RI asks clarification over Australia's new cruise missile plan
Agencies, Jakarta
Indonesia expressed on Thursday its concern over neighboring Australia's plan to beef up its offensive capability by acquiring long-range cruise missiles able to hit targets up to 400 kilometers away.
"We are talking here of an offensive capability, no longer defensive capability, and we have to ask ourselves against whom will these long-range cruise missiles be aimed," Ministry of Foreign Affairs spokesman Marty Natalegawa told The Jakarta Post on Thursday.
"We have no doubts about the sovereign and legitimate right of any country to pursue its own defense policy. At the same time, one should be mindful that there are facts, and there are perceptions.
"Unless properly understood, the decision has a potential to raise certain questions about Australia's intentions," he said, and that transparency on the rationale for the offensive capability was essential.
In Canberra, Defense Minister Robert Hill said on Thursday that Australia planned to acquire air-to-surface missiles able to destroy air and sea targets up to 400 kilometers away.
Australia's F/A-18 Hornet fighters and AP-3C Orion maritime patrol aircraft would be equipped with the air-to-surface missiles, chosen from among three new long-range cruise missiles produced by Lockheed Martin Corp., Boeing Co. and Taurus Systems GmbH. Taurus is owned in part by carmaker Saab.
The three types of missiles under consideration are: Joint Air-to-Surface Stand-off Missile (JASSM), which has the longest range; a variant of the cruise missile KEPD 350; and the Stand- off Land Attack Missile Expanded Response (SLAM-ER), based on the Harpoon antiship missile.
The Hornets, which have a combat flight radius of 740 km and can be refueled in flight, will also be equipped with Advanced Short-Range Air-to-Air Missiles. The Hornets' new long-range missiles will be installed between 2007 and 2009.
"Combined with the new air-to-air missiles and upgraded precision-guided bombs, Australia's fighter jets will have the region's most lethal capacity for air combat and strike operations," Hill said in a statement.
The range of the new US$319 million missiles are up to four times the range of any missile now available to the Air Force, The Australian newspaper reported.
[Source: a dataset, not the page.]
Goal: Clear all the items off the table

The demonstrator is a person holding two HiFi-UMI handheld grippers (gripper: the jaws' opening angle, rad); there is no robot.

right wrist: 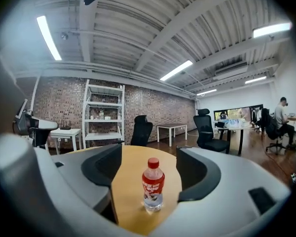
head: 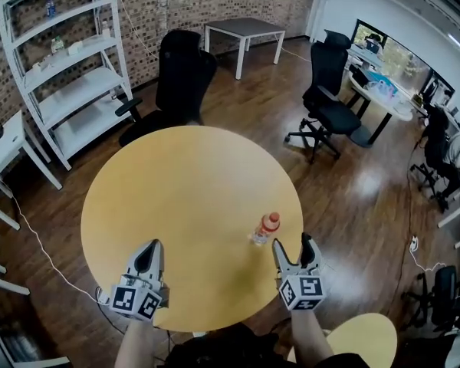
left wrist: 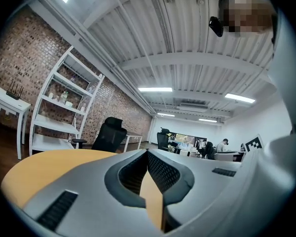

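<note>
A small clear bottle (head: 265,228) with a red cap and red label stands upright on the round yellow table (head: 184,190), near its right front edge. My right gripper (head: 292,244) hovers just behind and to the right of it, jaws open and nothing between them. In the right gripper view the bottle (right wrist: 153,184) stands a little ahead of the open right gripper (right wrist: 149,154), untouched. My left gripper (head: 151,246) rests over the table's front left, shut and empty. The left gripper view shows the left gripper (left wrist: 147,153) with its jaws pressed together over bare tabletop.
A black office chair (head: 180,79) stands at the table's far side and another (head: 330,98) at the back right. A white shelf unit (head: 69,60) lines the brick wall on the left. A second yellow round surface (head: 360,340) sits by my right forearm.
</note>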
The plan comes amid mixed relations with Indonesia, the world's most populous Muslim nation.
A study by an Australian think tank revealed on Wednesday that the Australian public ranked Indonesia as the country's greatest security threat.
Neil James, executive director of security strategy think tank the Australian Defense Association, said the missiles would give Australia a technical edge in the region that had eroded over the past 15 years.
"There are other aircraft in the region that are at the moment better than our F/A-18s, so what this is, is a technological catch-up to give us the capability edge again," James said. "They will achieve it partly."
Australian Prime Minister John Howard tried to tone down regional concerns.
"We have no hostile designs on any of our neighbors and they won't be concerned about this, because we don't have any hostile designs on them," Howard told reporters.
Meanwhile, the opposition Labor Party said it did not oppose the new missiles, but warned they could create friction with Indonesia if the government did not carefully explain the reasons for their procurement.
"It's obviously something that needs to be carefully explained and the government has never been very good at this," Labor lawmaker Kim Beazley, who oversees defense policy, told ABC radio.
Last month, Australia pledged to work with the United States on its ballistic missile shield plan and to establish joint defense training centers in northern Australia.